• **YOUR TASK**: The records that follow are to be transcribed in full, without their images.
------ DATA FOR REVIEW ------
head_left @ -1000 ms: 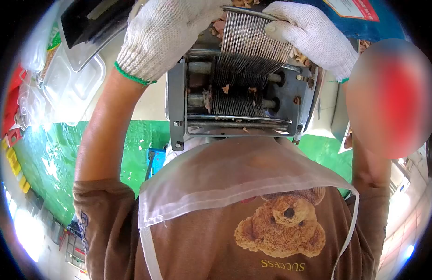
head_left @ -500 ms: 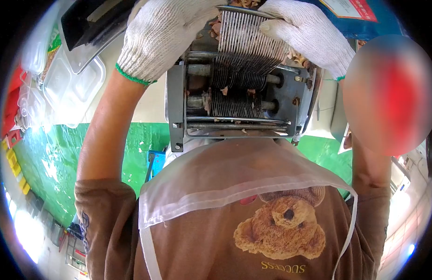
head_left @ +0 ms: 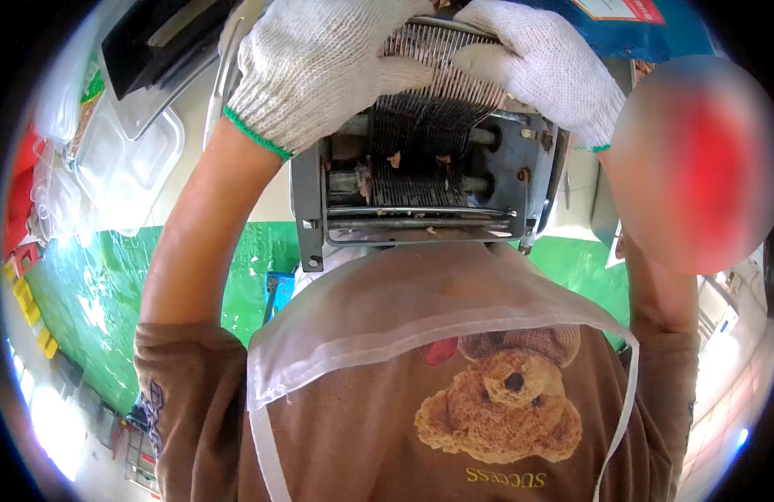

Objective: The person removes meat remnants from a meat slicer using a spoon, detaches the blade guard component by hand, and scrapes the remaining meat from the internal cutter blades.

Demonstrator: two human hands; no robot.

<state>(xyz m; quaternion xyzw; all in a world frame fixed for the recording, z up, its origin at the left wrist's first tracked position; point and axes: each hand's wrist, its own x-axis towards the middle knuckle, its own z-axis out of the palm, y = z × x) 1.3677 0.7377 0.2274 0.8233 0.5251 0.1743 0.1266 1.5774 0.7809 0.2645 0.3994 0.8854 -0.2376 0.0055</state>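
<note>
A curved metal comb of many thin parallel bars stands tilted over a meat-slicing machine, its lower ends among the dark blades. My left hand, in a white knitted glove with a green cuff, is closed on the comb's left side, thumb lying across the bars. In a matching glove, my right hand grips the upper right side, thumb pressed on the bars. Small pinkish scraps cling to the blades. The fingers behind the comb are hidden.
Clear plastic trays are stacked at the left, by a black object at the upper left. A blue box stands at the upper right. Below is a wet green floor. A blurred round patch covers part of the right side.
My left hand has moved right and slightly down, its thumb now across the bars. The comb has shifted a little left and down. My right hand keeps its hold.
</note>
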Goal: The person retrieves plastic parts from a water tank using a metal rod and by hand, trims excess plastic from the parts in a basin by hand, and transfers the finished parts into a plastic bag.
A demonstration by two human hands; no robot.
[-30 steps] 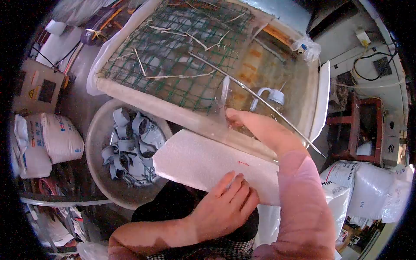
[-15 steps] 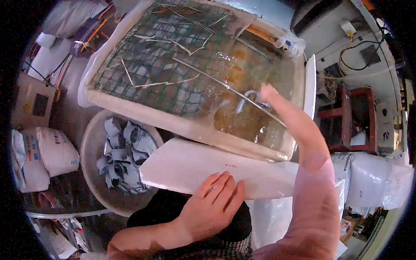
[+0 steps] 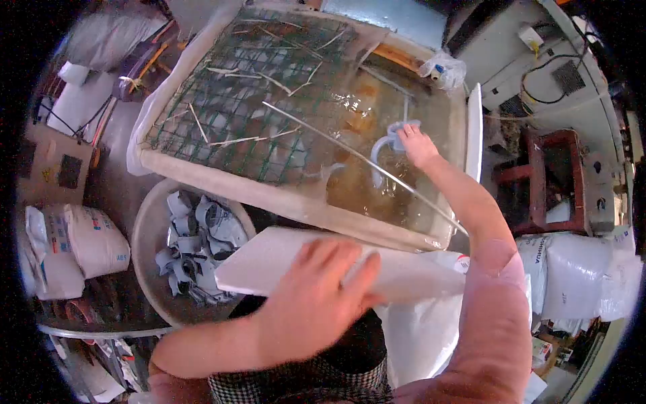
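Observation:
In the water of a large pale tank (image 3: pixel 289 205), my right hand (image 3: pixel 418 144) is closed on a curved grey plastic part (image 3: pixel 381 158) with a hooked or ring-like shape. My left hand (image 3: pixel 316 306) is blurred, fingers stretched out and apart, over a white foam board (image 3: pixel 417 273); whether it touches the board I cannot tell. A thin metal rod (image 3: pixel 336 145) lies slantwise across the tank, close to my right forearm. Green netting (image 3: pixel 222 101) with pale strips on it covers the tank's left side, and grey pieces show beneath.
Left of the board stands a round tub (image 3: pixel 151 269) of grey curved plastic parts (image 3: pixel 195 229). White sacks (image 3: pixel 94 242) sit at the far left and more sacks (image 3: pixel 572 276) at the right. A reddish-brown frame (image 3: pixel 538 182) and grey cabinet (image 3: pixel 538 74) are beyond the tank's right side.
My right hand has brought the grey part up nearer the water's surface, so more of it shows. My left hand has shifted from lying on the foam board and is now blurred by motion.

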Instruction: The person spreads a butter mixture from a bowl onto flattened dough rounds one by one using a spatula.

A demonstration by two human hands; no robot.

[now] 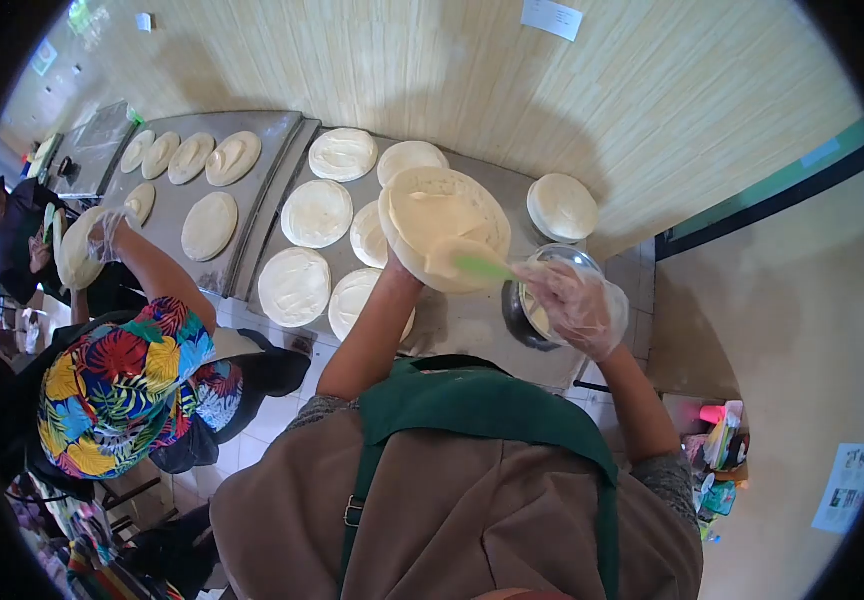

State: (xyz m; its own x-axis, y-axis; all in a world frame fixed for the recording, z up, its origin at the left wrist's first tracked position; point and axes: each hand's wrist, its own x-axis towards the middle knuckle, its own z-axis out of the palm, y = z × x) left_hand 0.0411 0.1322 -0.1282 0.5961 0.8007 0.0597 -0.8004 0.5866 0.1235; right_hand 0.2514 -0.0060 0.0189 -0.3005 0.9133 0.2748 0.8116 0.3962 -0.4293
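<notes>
A round flat cake layer (442,205) topped with pale cream rests on my left hand (404,272), which supports it from below at its near left edge; most of those fingers are hidden under it. My right hand (577,303), in a clear plastic glove, grips a spatula (482,264) with a green part and a cream-covered end. The spatula's end is over the lower right part of the cream. Under my right hand, a metal bowl (519,318) holding pale cream stands on the table, partly hidden.
Several cream-topped rounds (316,214) lie on the grey table (462,335). One stack of rounds (562,208) stands at the back right. At left, a co-worker in a floral shirt (117,385) holds another round (80,250); another person stands beyond.
</notes>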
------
• **COMPLETED TASK**:
head_left @ -1000 ms: 
head_left @ -500 ms: 
head_left @ +0 ms: 

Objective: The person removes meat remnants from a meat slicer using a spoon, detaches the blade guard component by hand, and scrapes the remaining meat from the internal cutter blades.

Demonstrator: two human hands; no robot.

<state>(xyz m; quaternion xyzw; all in a world frame fixed for the recording, z up, its origin at the left wrist's first tracked position; point and axes: each hand's wrist, its own x-axis towards the middle knuckle, its own z-axis out of the palm, y = z × x) 1.3677 0.7377 0.2274 0.8233 0.5251 0.1743 0.1266 1.5774 0.7809 0.2645 0.3994 0.8854 -0.2376 0.0055</state>
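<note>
A curved metal comb of many thin parallel bars stands tilted over a meat-slicing machine, its lower ends among the dark blades. My left hand, in a white knitted glove with a green cuff, is closed on the comb's left side, thumb lying across the bars. In a matching glove, my right hand grips the upper right side, thumb pressed on the bars. Small pinkish scraps cling to the blades. The fingers behind the comb are hidden.
Clear plastic trays are stacked at the left, by a black object at the upper left. A blue box stands at the upper right. Below is a wet green floor. A blurred round patch covers part of the right side.
My left hand has moved right and slightly down, its thumb now across the bars. The comb has shifted a little left and down. My right hand keeps its hold.
</note>
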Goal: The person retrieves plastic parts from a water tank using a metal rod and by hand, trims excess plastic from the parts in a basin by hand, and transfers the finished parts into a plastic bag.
A demonstration by two human hands; no robot.
[-30 steps] 
[-15 steps] 
[+0 steps] 
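Observation:
In the water of a large pale tank (image 3: pixel 289 205), my right hand (image 3: pixel 418 144) is closed on a curved grey plastic part (image 3: pixel 381 158) with a hooked or ring-like shape. My left hand (image 3: pixel 316 306) is blurred, fingers stretched out and apart, over a white foam board (image 3: pixel 417 273); whether it touches the board I cannot tell. A thin metal rod (image 3: pixel 336 145) lies slantwise across the tank, close to my right forearm. Green netting (image 3: pixel 222 101) with pale strips on it covers the tank's left side, and grey pieces show beneath.
Left of the board stands a round tub (image 3: pixel 151 269) of grey curved plastic parts (image 3: pixel 195 229). White sacks (image 3: pixel 94 242) sit at the far left and more sacks (image 3: pixel 572 276) at the right. A reddish-brown frame (image 3: pixel 538 182) and grey cabinet (image 3: pixel 538 74) are beyond the tank's right side.
My right hand has brought the grey part up nearer the water's surface, so more of it shows. My left hand has shifted from lying on the foam board and is now blurred by motion.
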
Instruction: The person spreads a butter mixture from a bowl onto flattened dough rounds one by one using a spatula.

A demonstration by two human hands; no robot.

[now] 

State: (xyz m; its own x-axis, y-axis; all in a world frame fixed for the recording, z up, its origin at the left wrist's first tracked position; point and axes: each hand's wrist, its own x-axis towards the middle knuckle, its own z-axis out of the palm, y = z × x) left_hand 0.0411 0.1322 -0.1282 0.5961 0.8007 0.0597 -0.8004 0.5866 0.1235; right_hand 0.2514 -0.0060 0.0189 -0.3005 0.9133 0.2748 0.8116 0.3962 -0.4293
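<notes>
A round flat cake layer (442,205) topped with pale cream rests on my left hand (404,272), which supports it from below at its near left edge; most of those fingers are hidden under it. My right hand (577,303), in a clear plastic glove, grips a spatula (482,264) with a green part and a cream-covered end. The spatula's end is over the lower right part of the cream. Under my right hand, a metal bowl (519,318) holding pale cream stands on the table, partly hidden.
Several cream-topped rounds (316,214) lie on the grey table (462,335). One stack of rounds (562,208) stands at the back right. At left, a co-worker in a floral shirt (117,385) holds another round (80,250); another person stands beyond.
</notes>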

No further output is required here.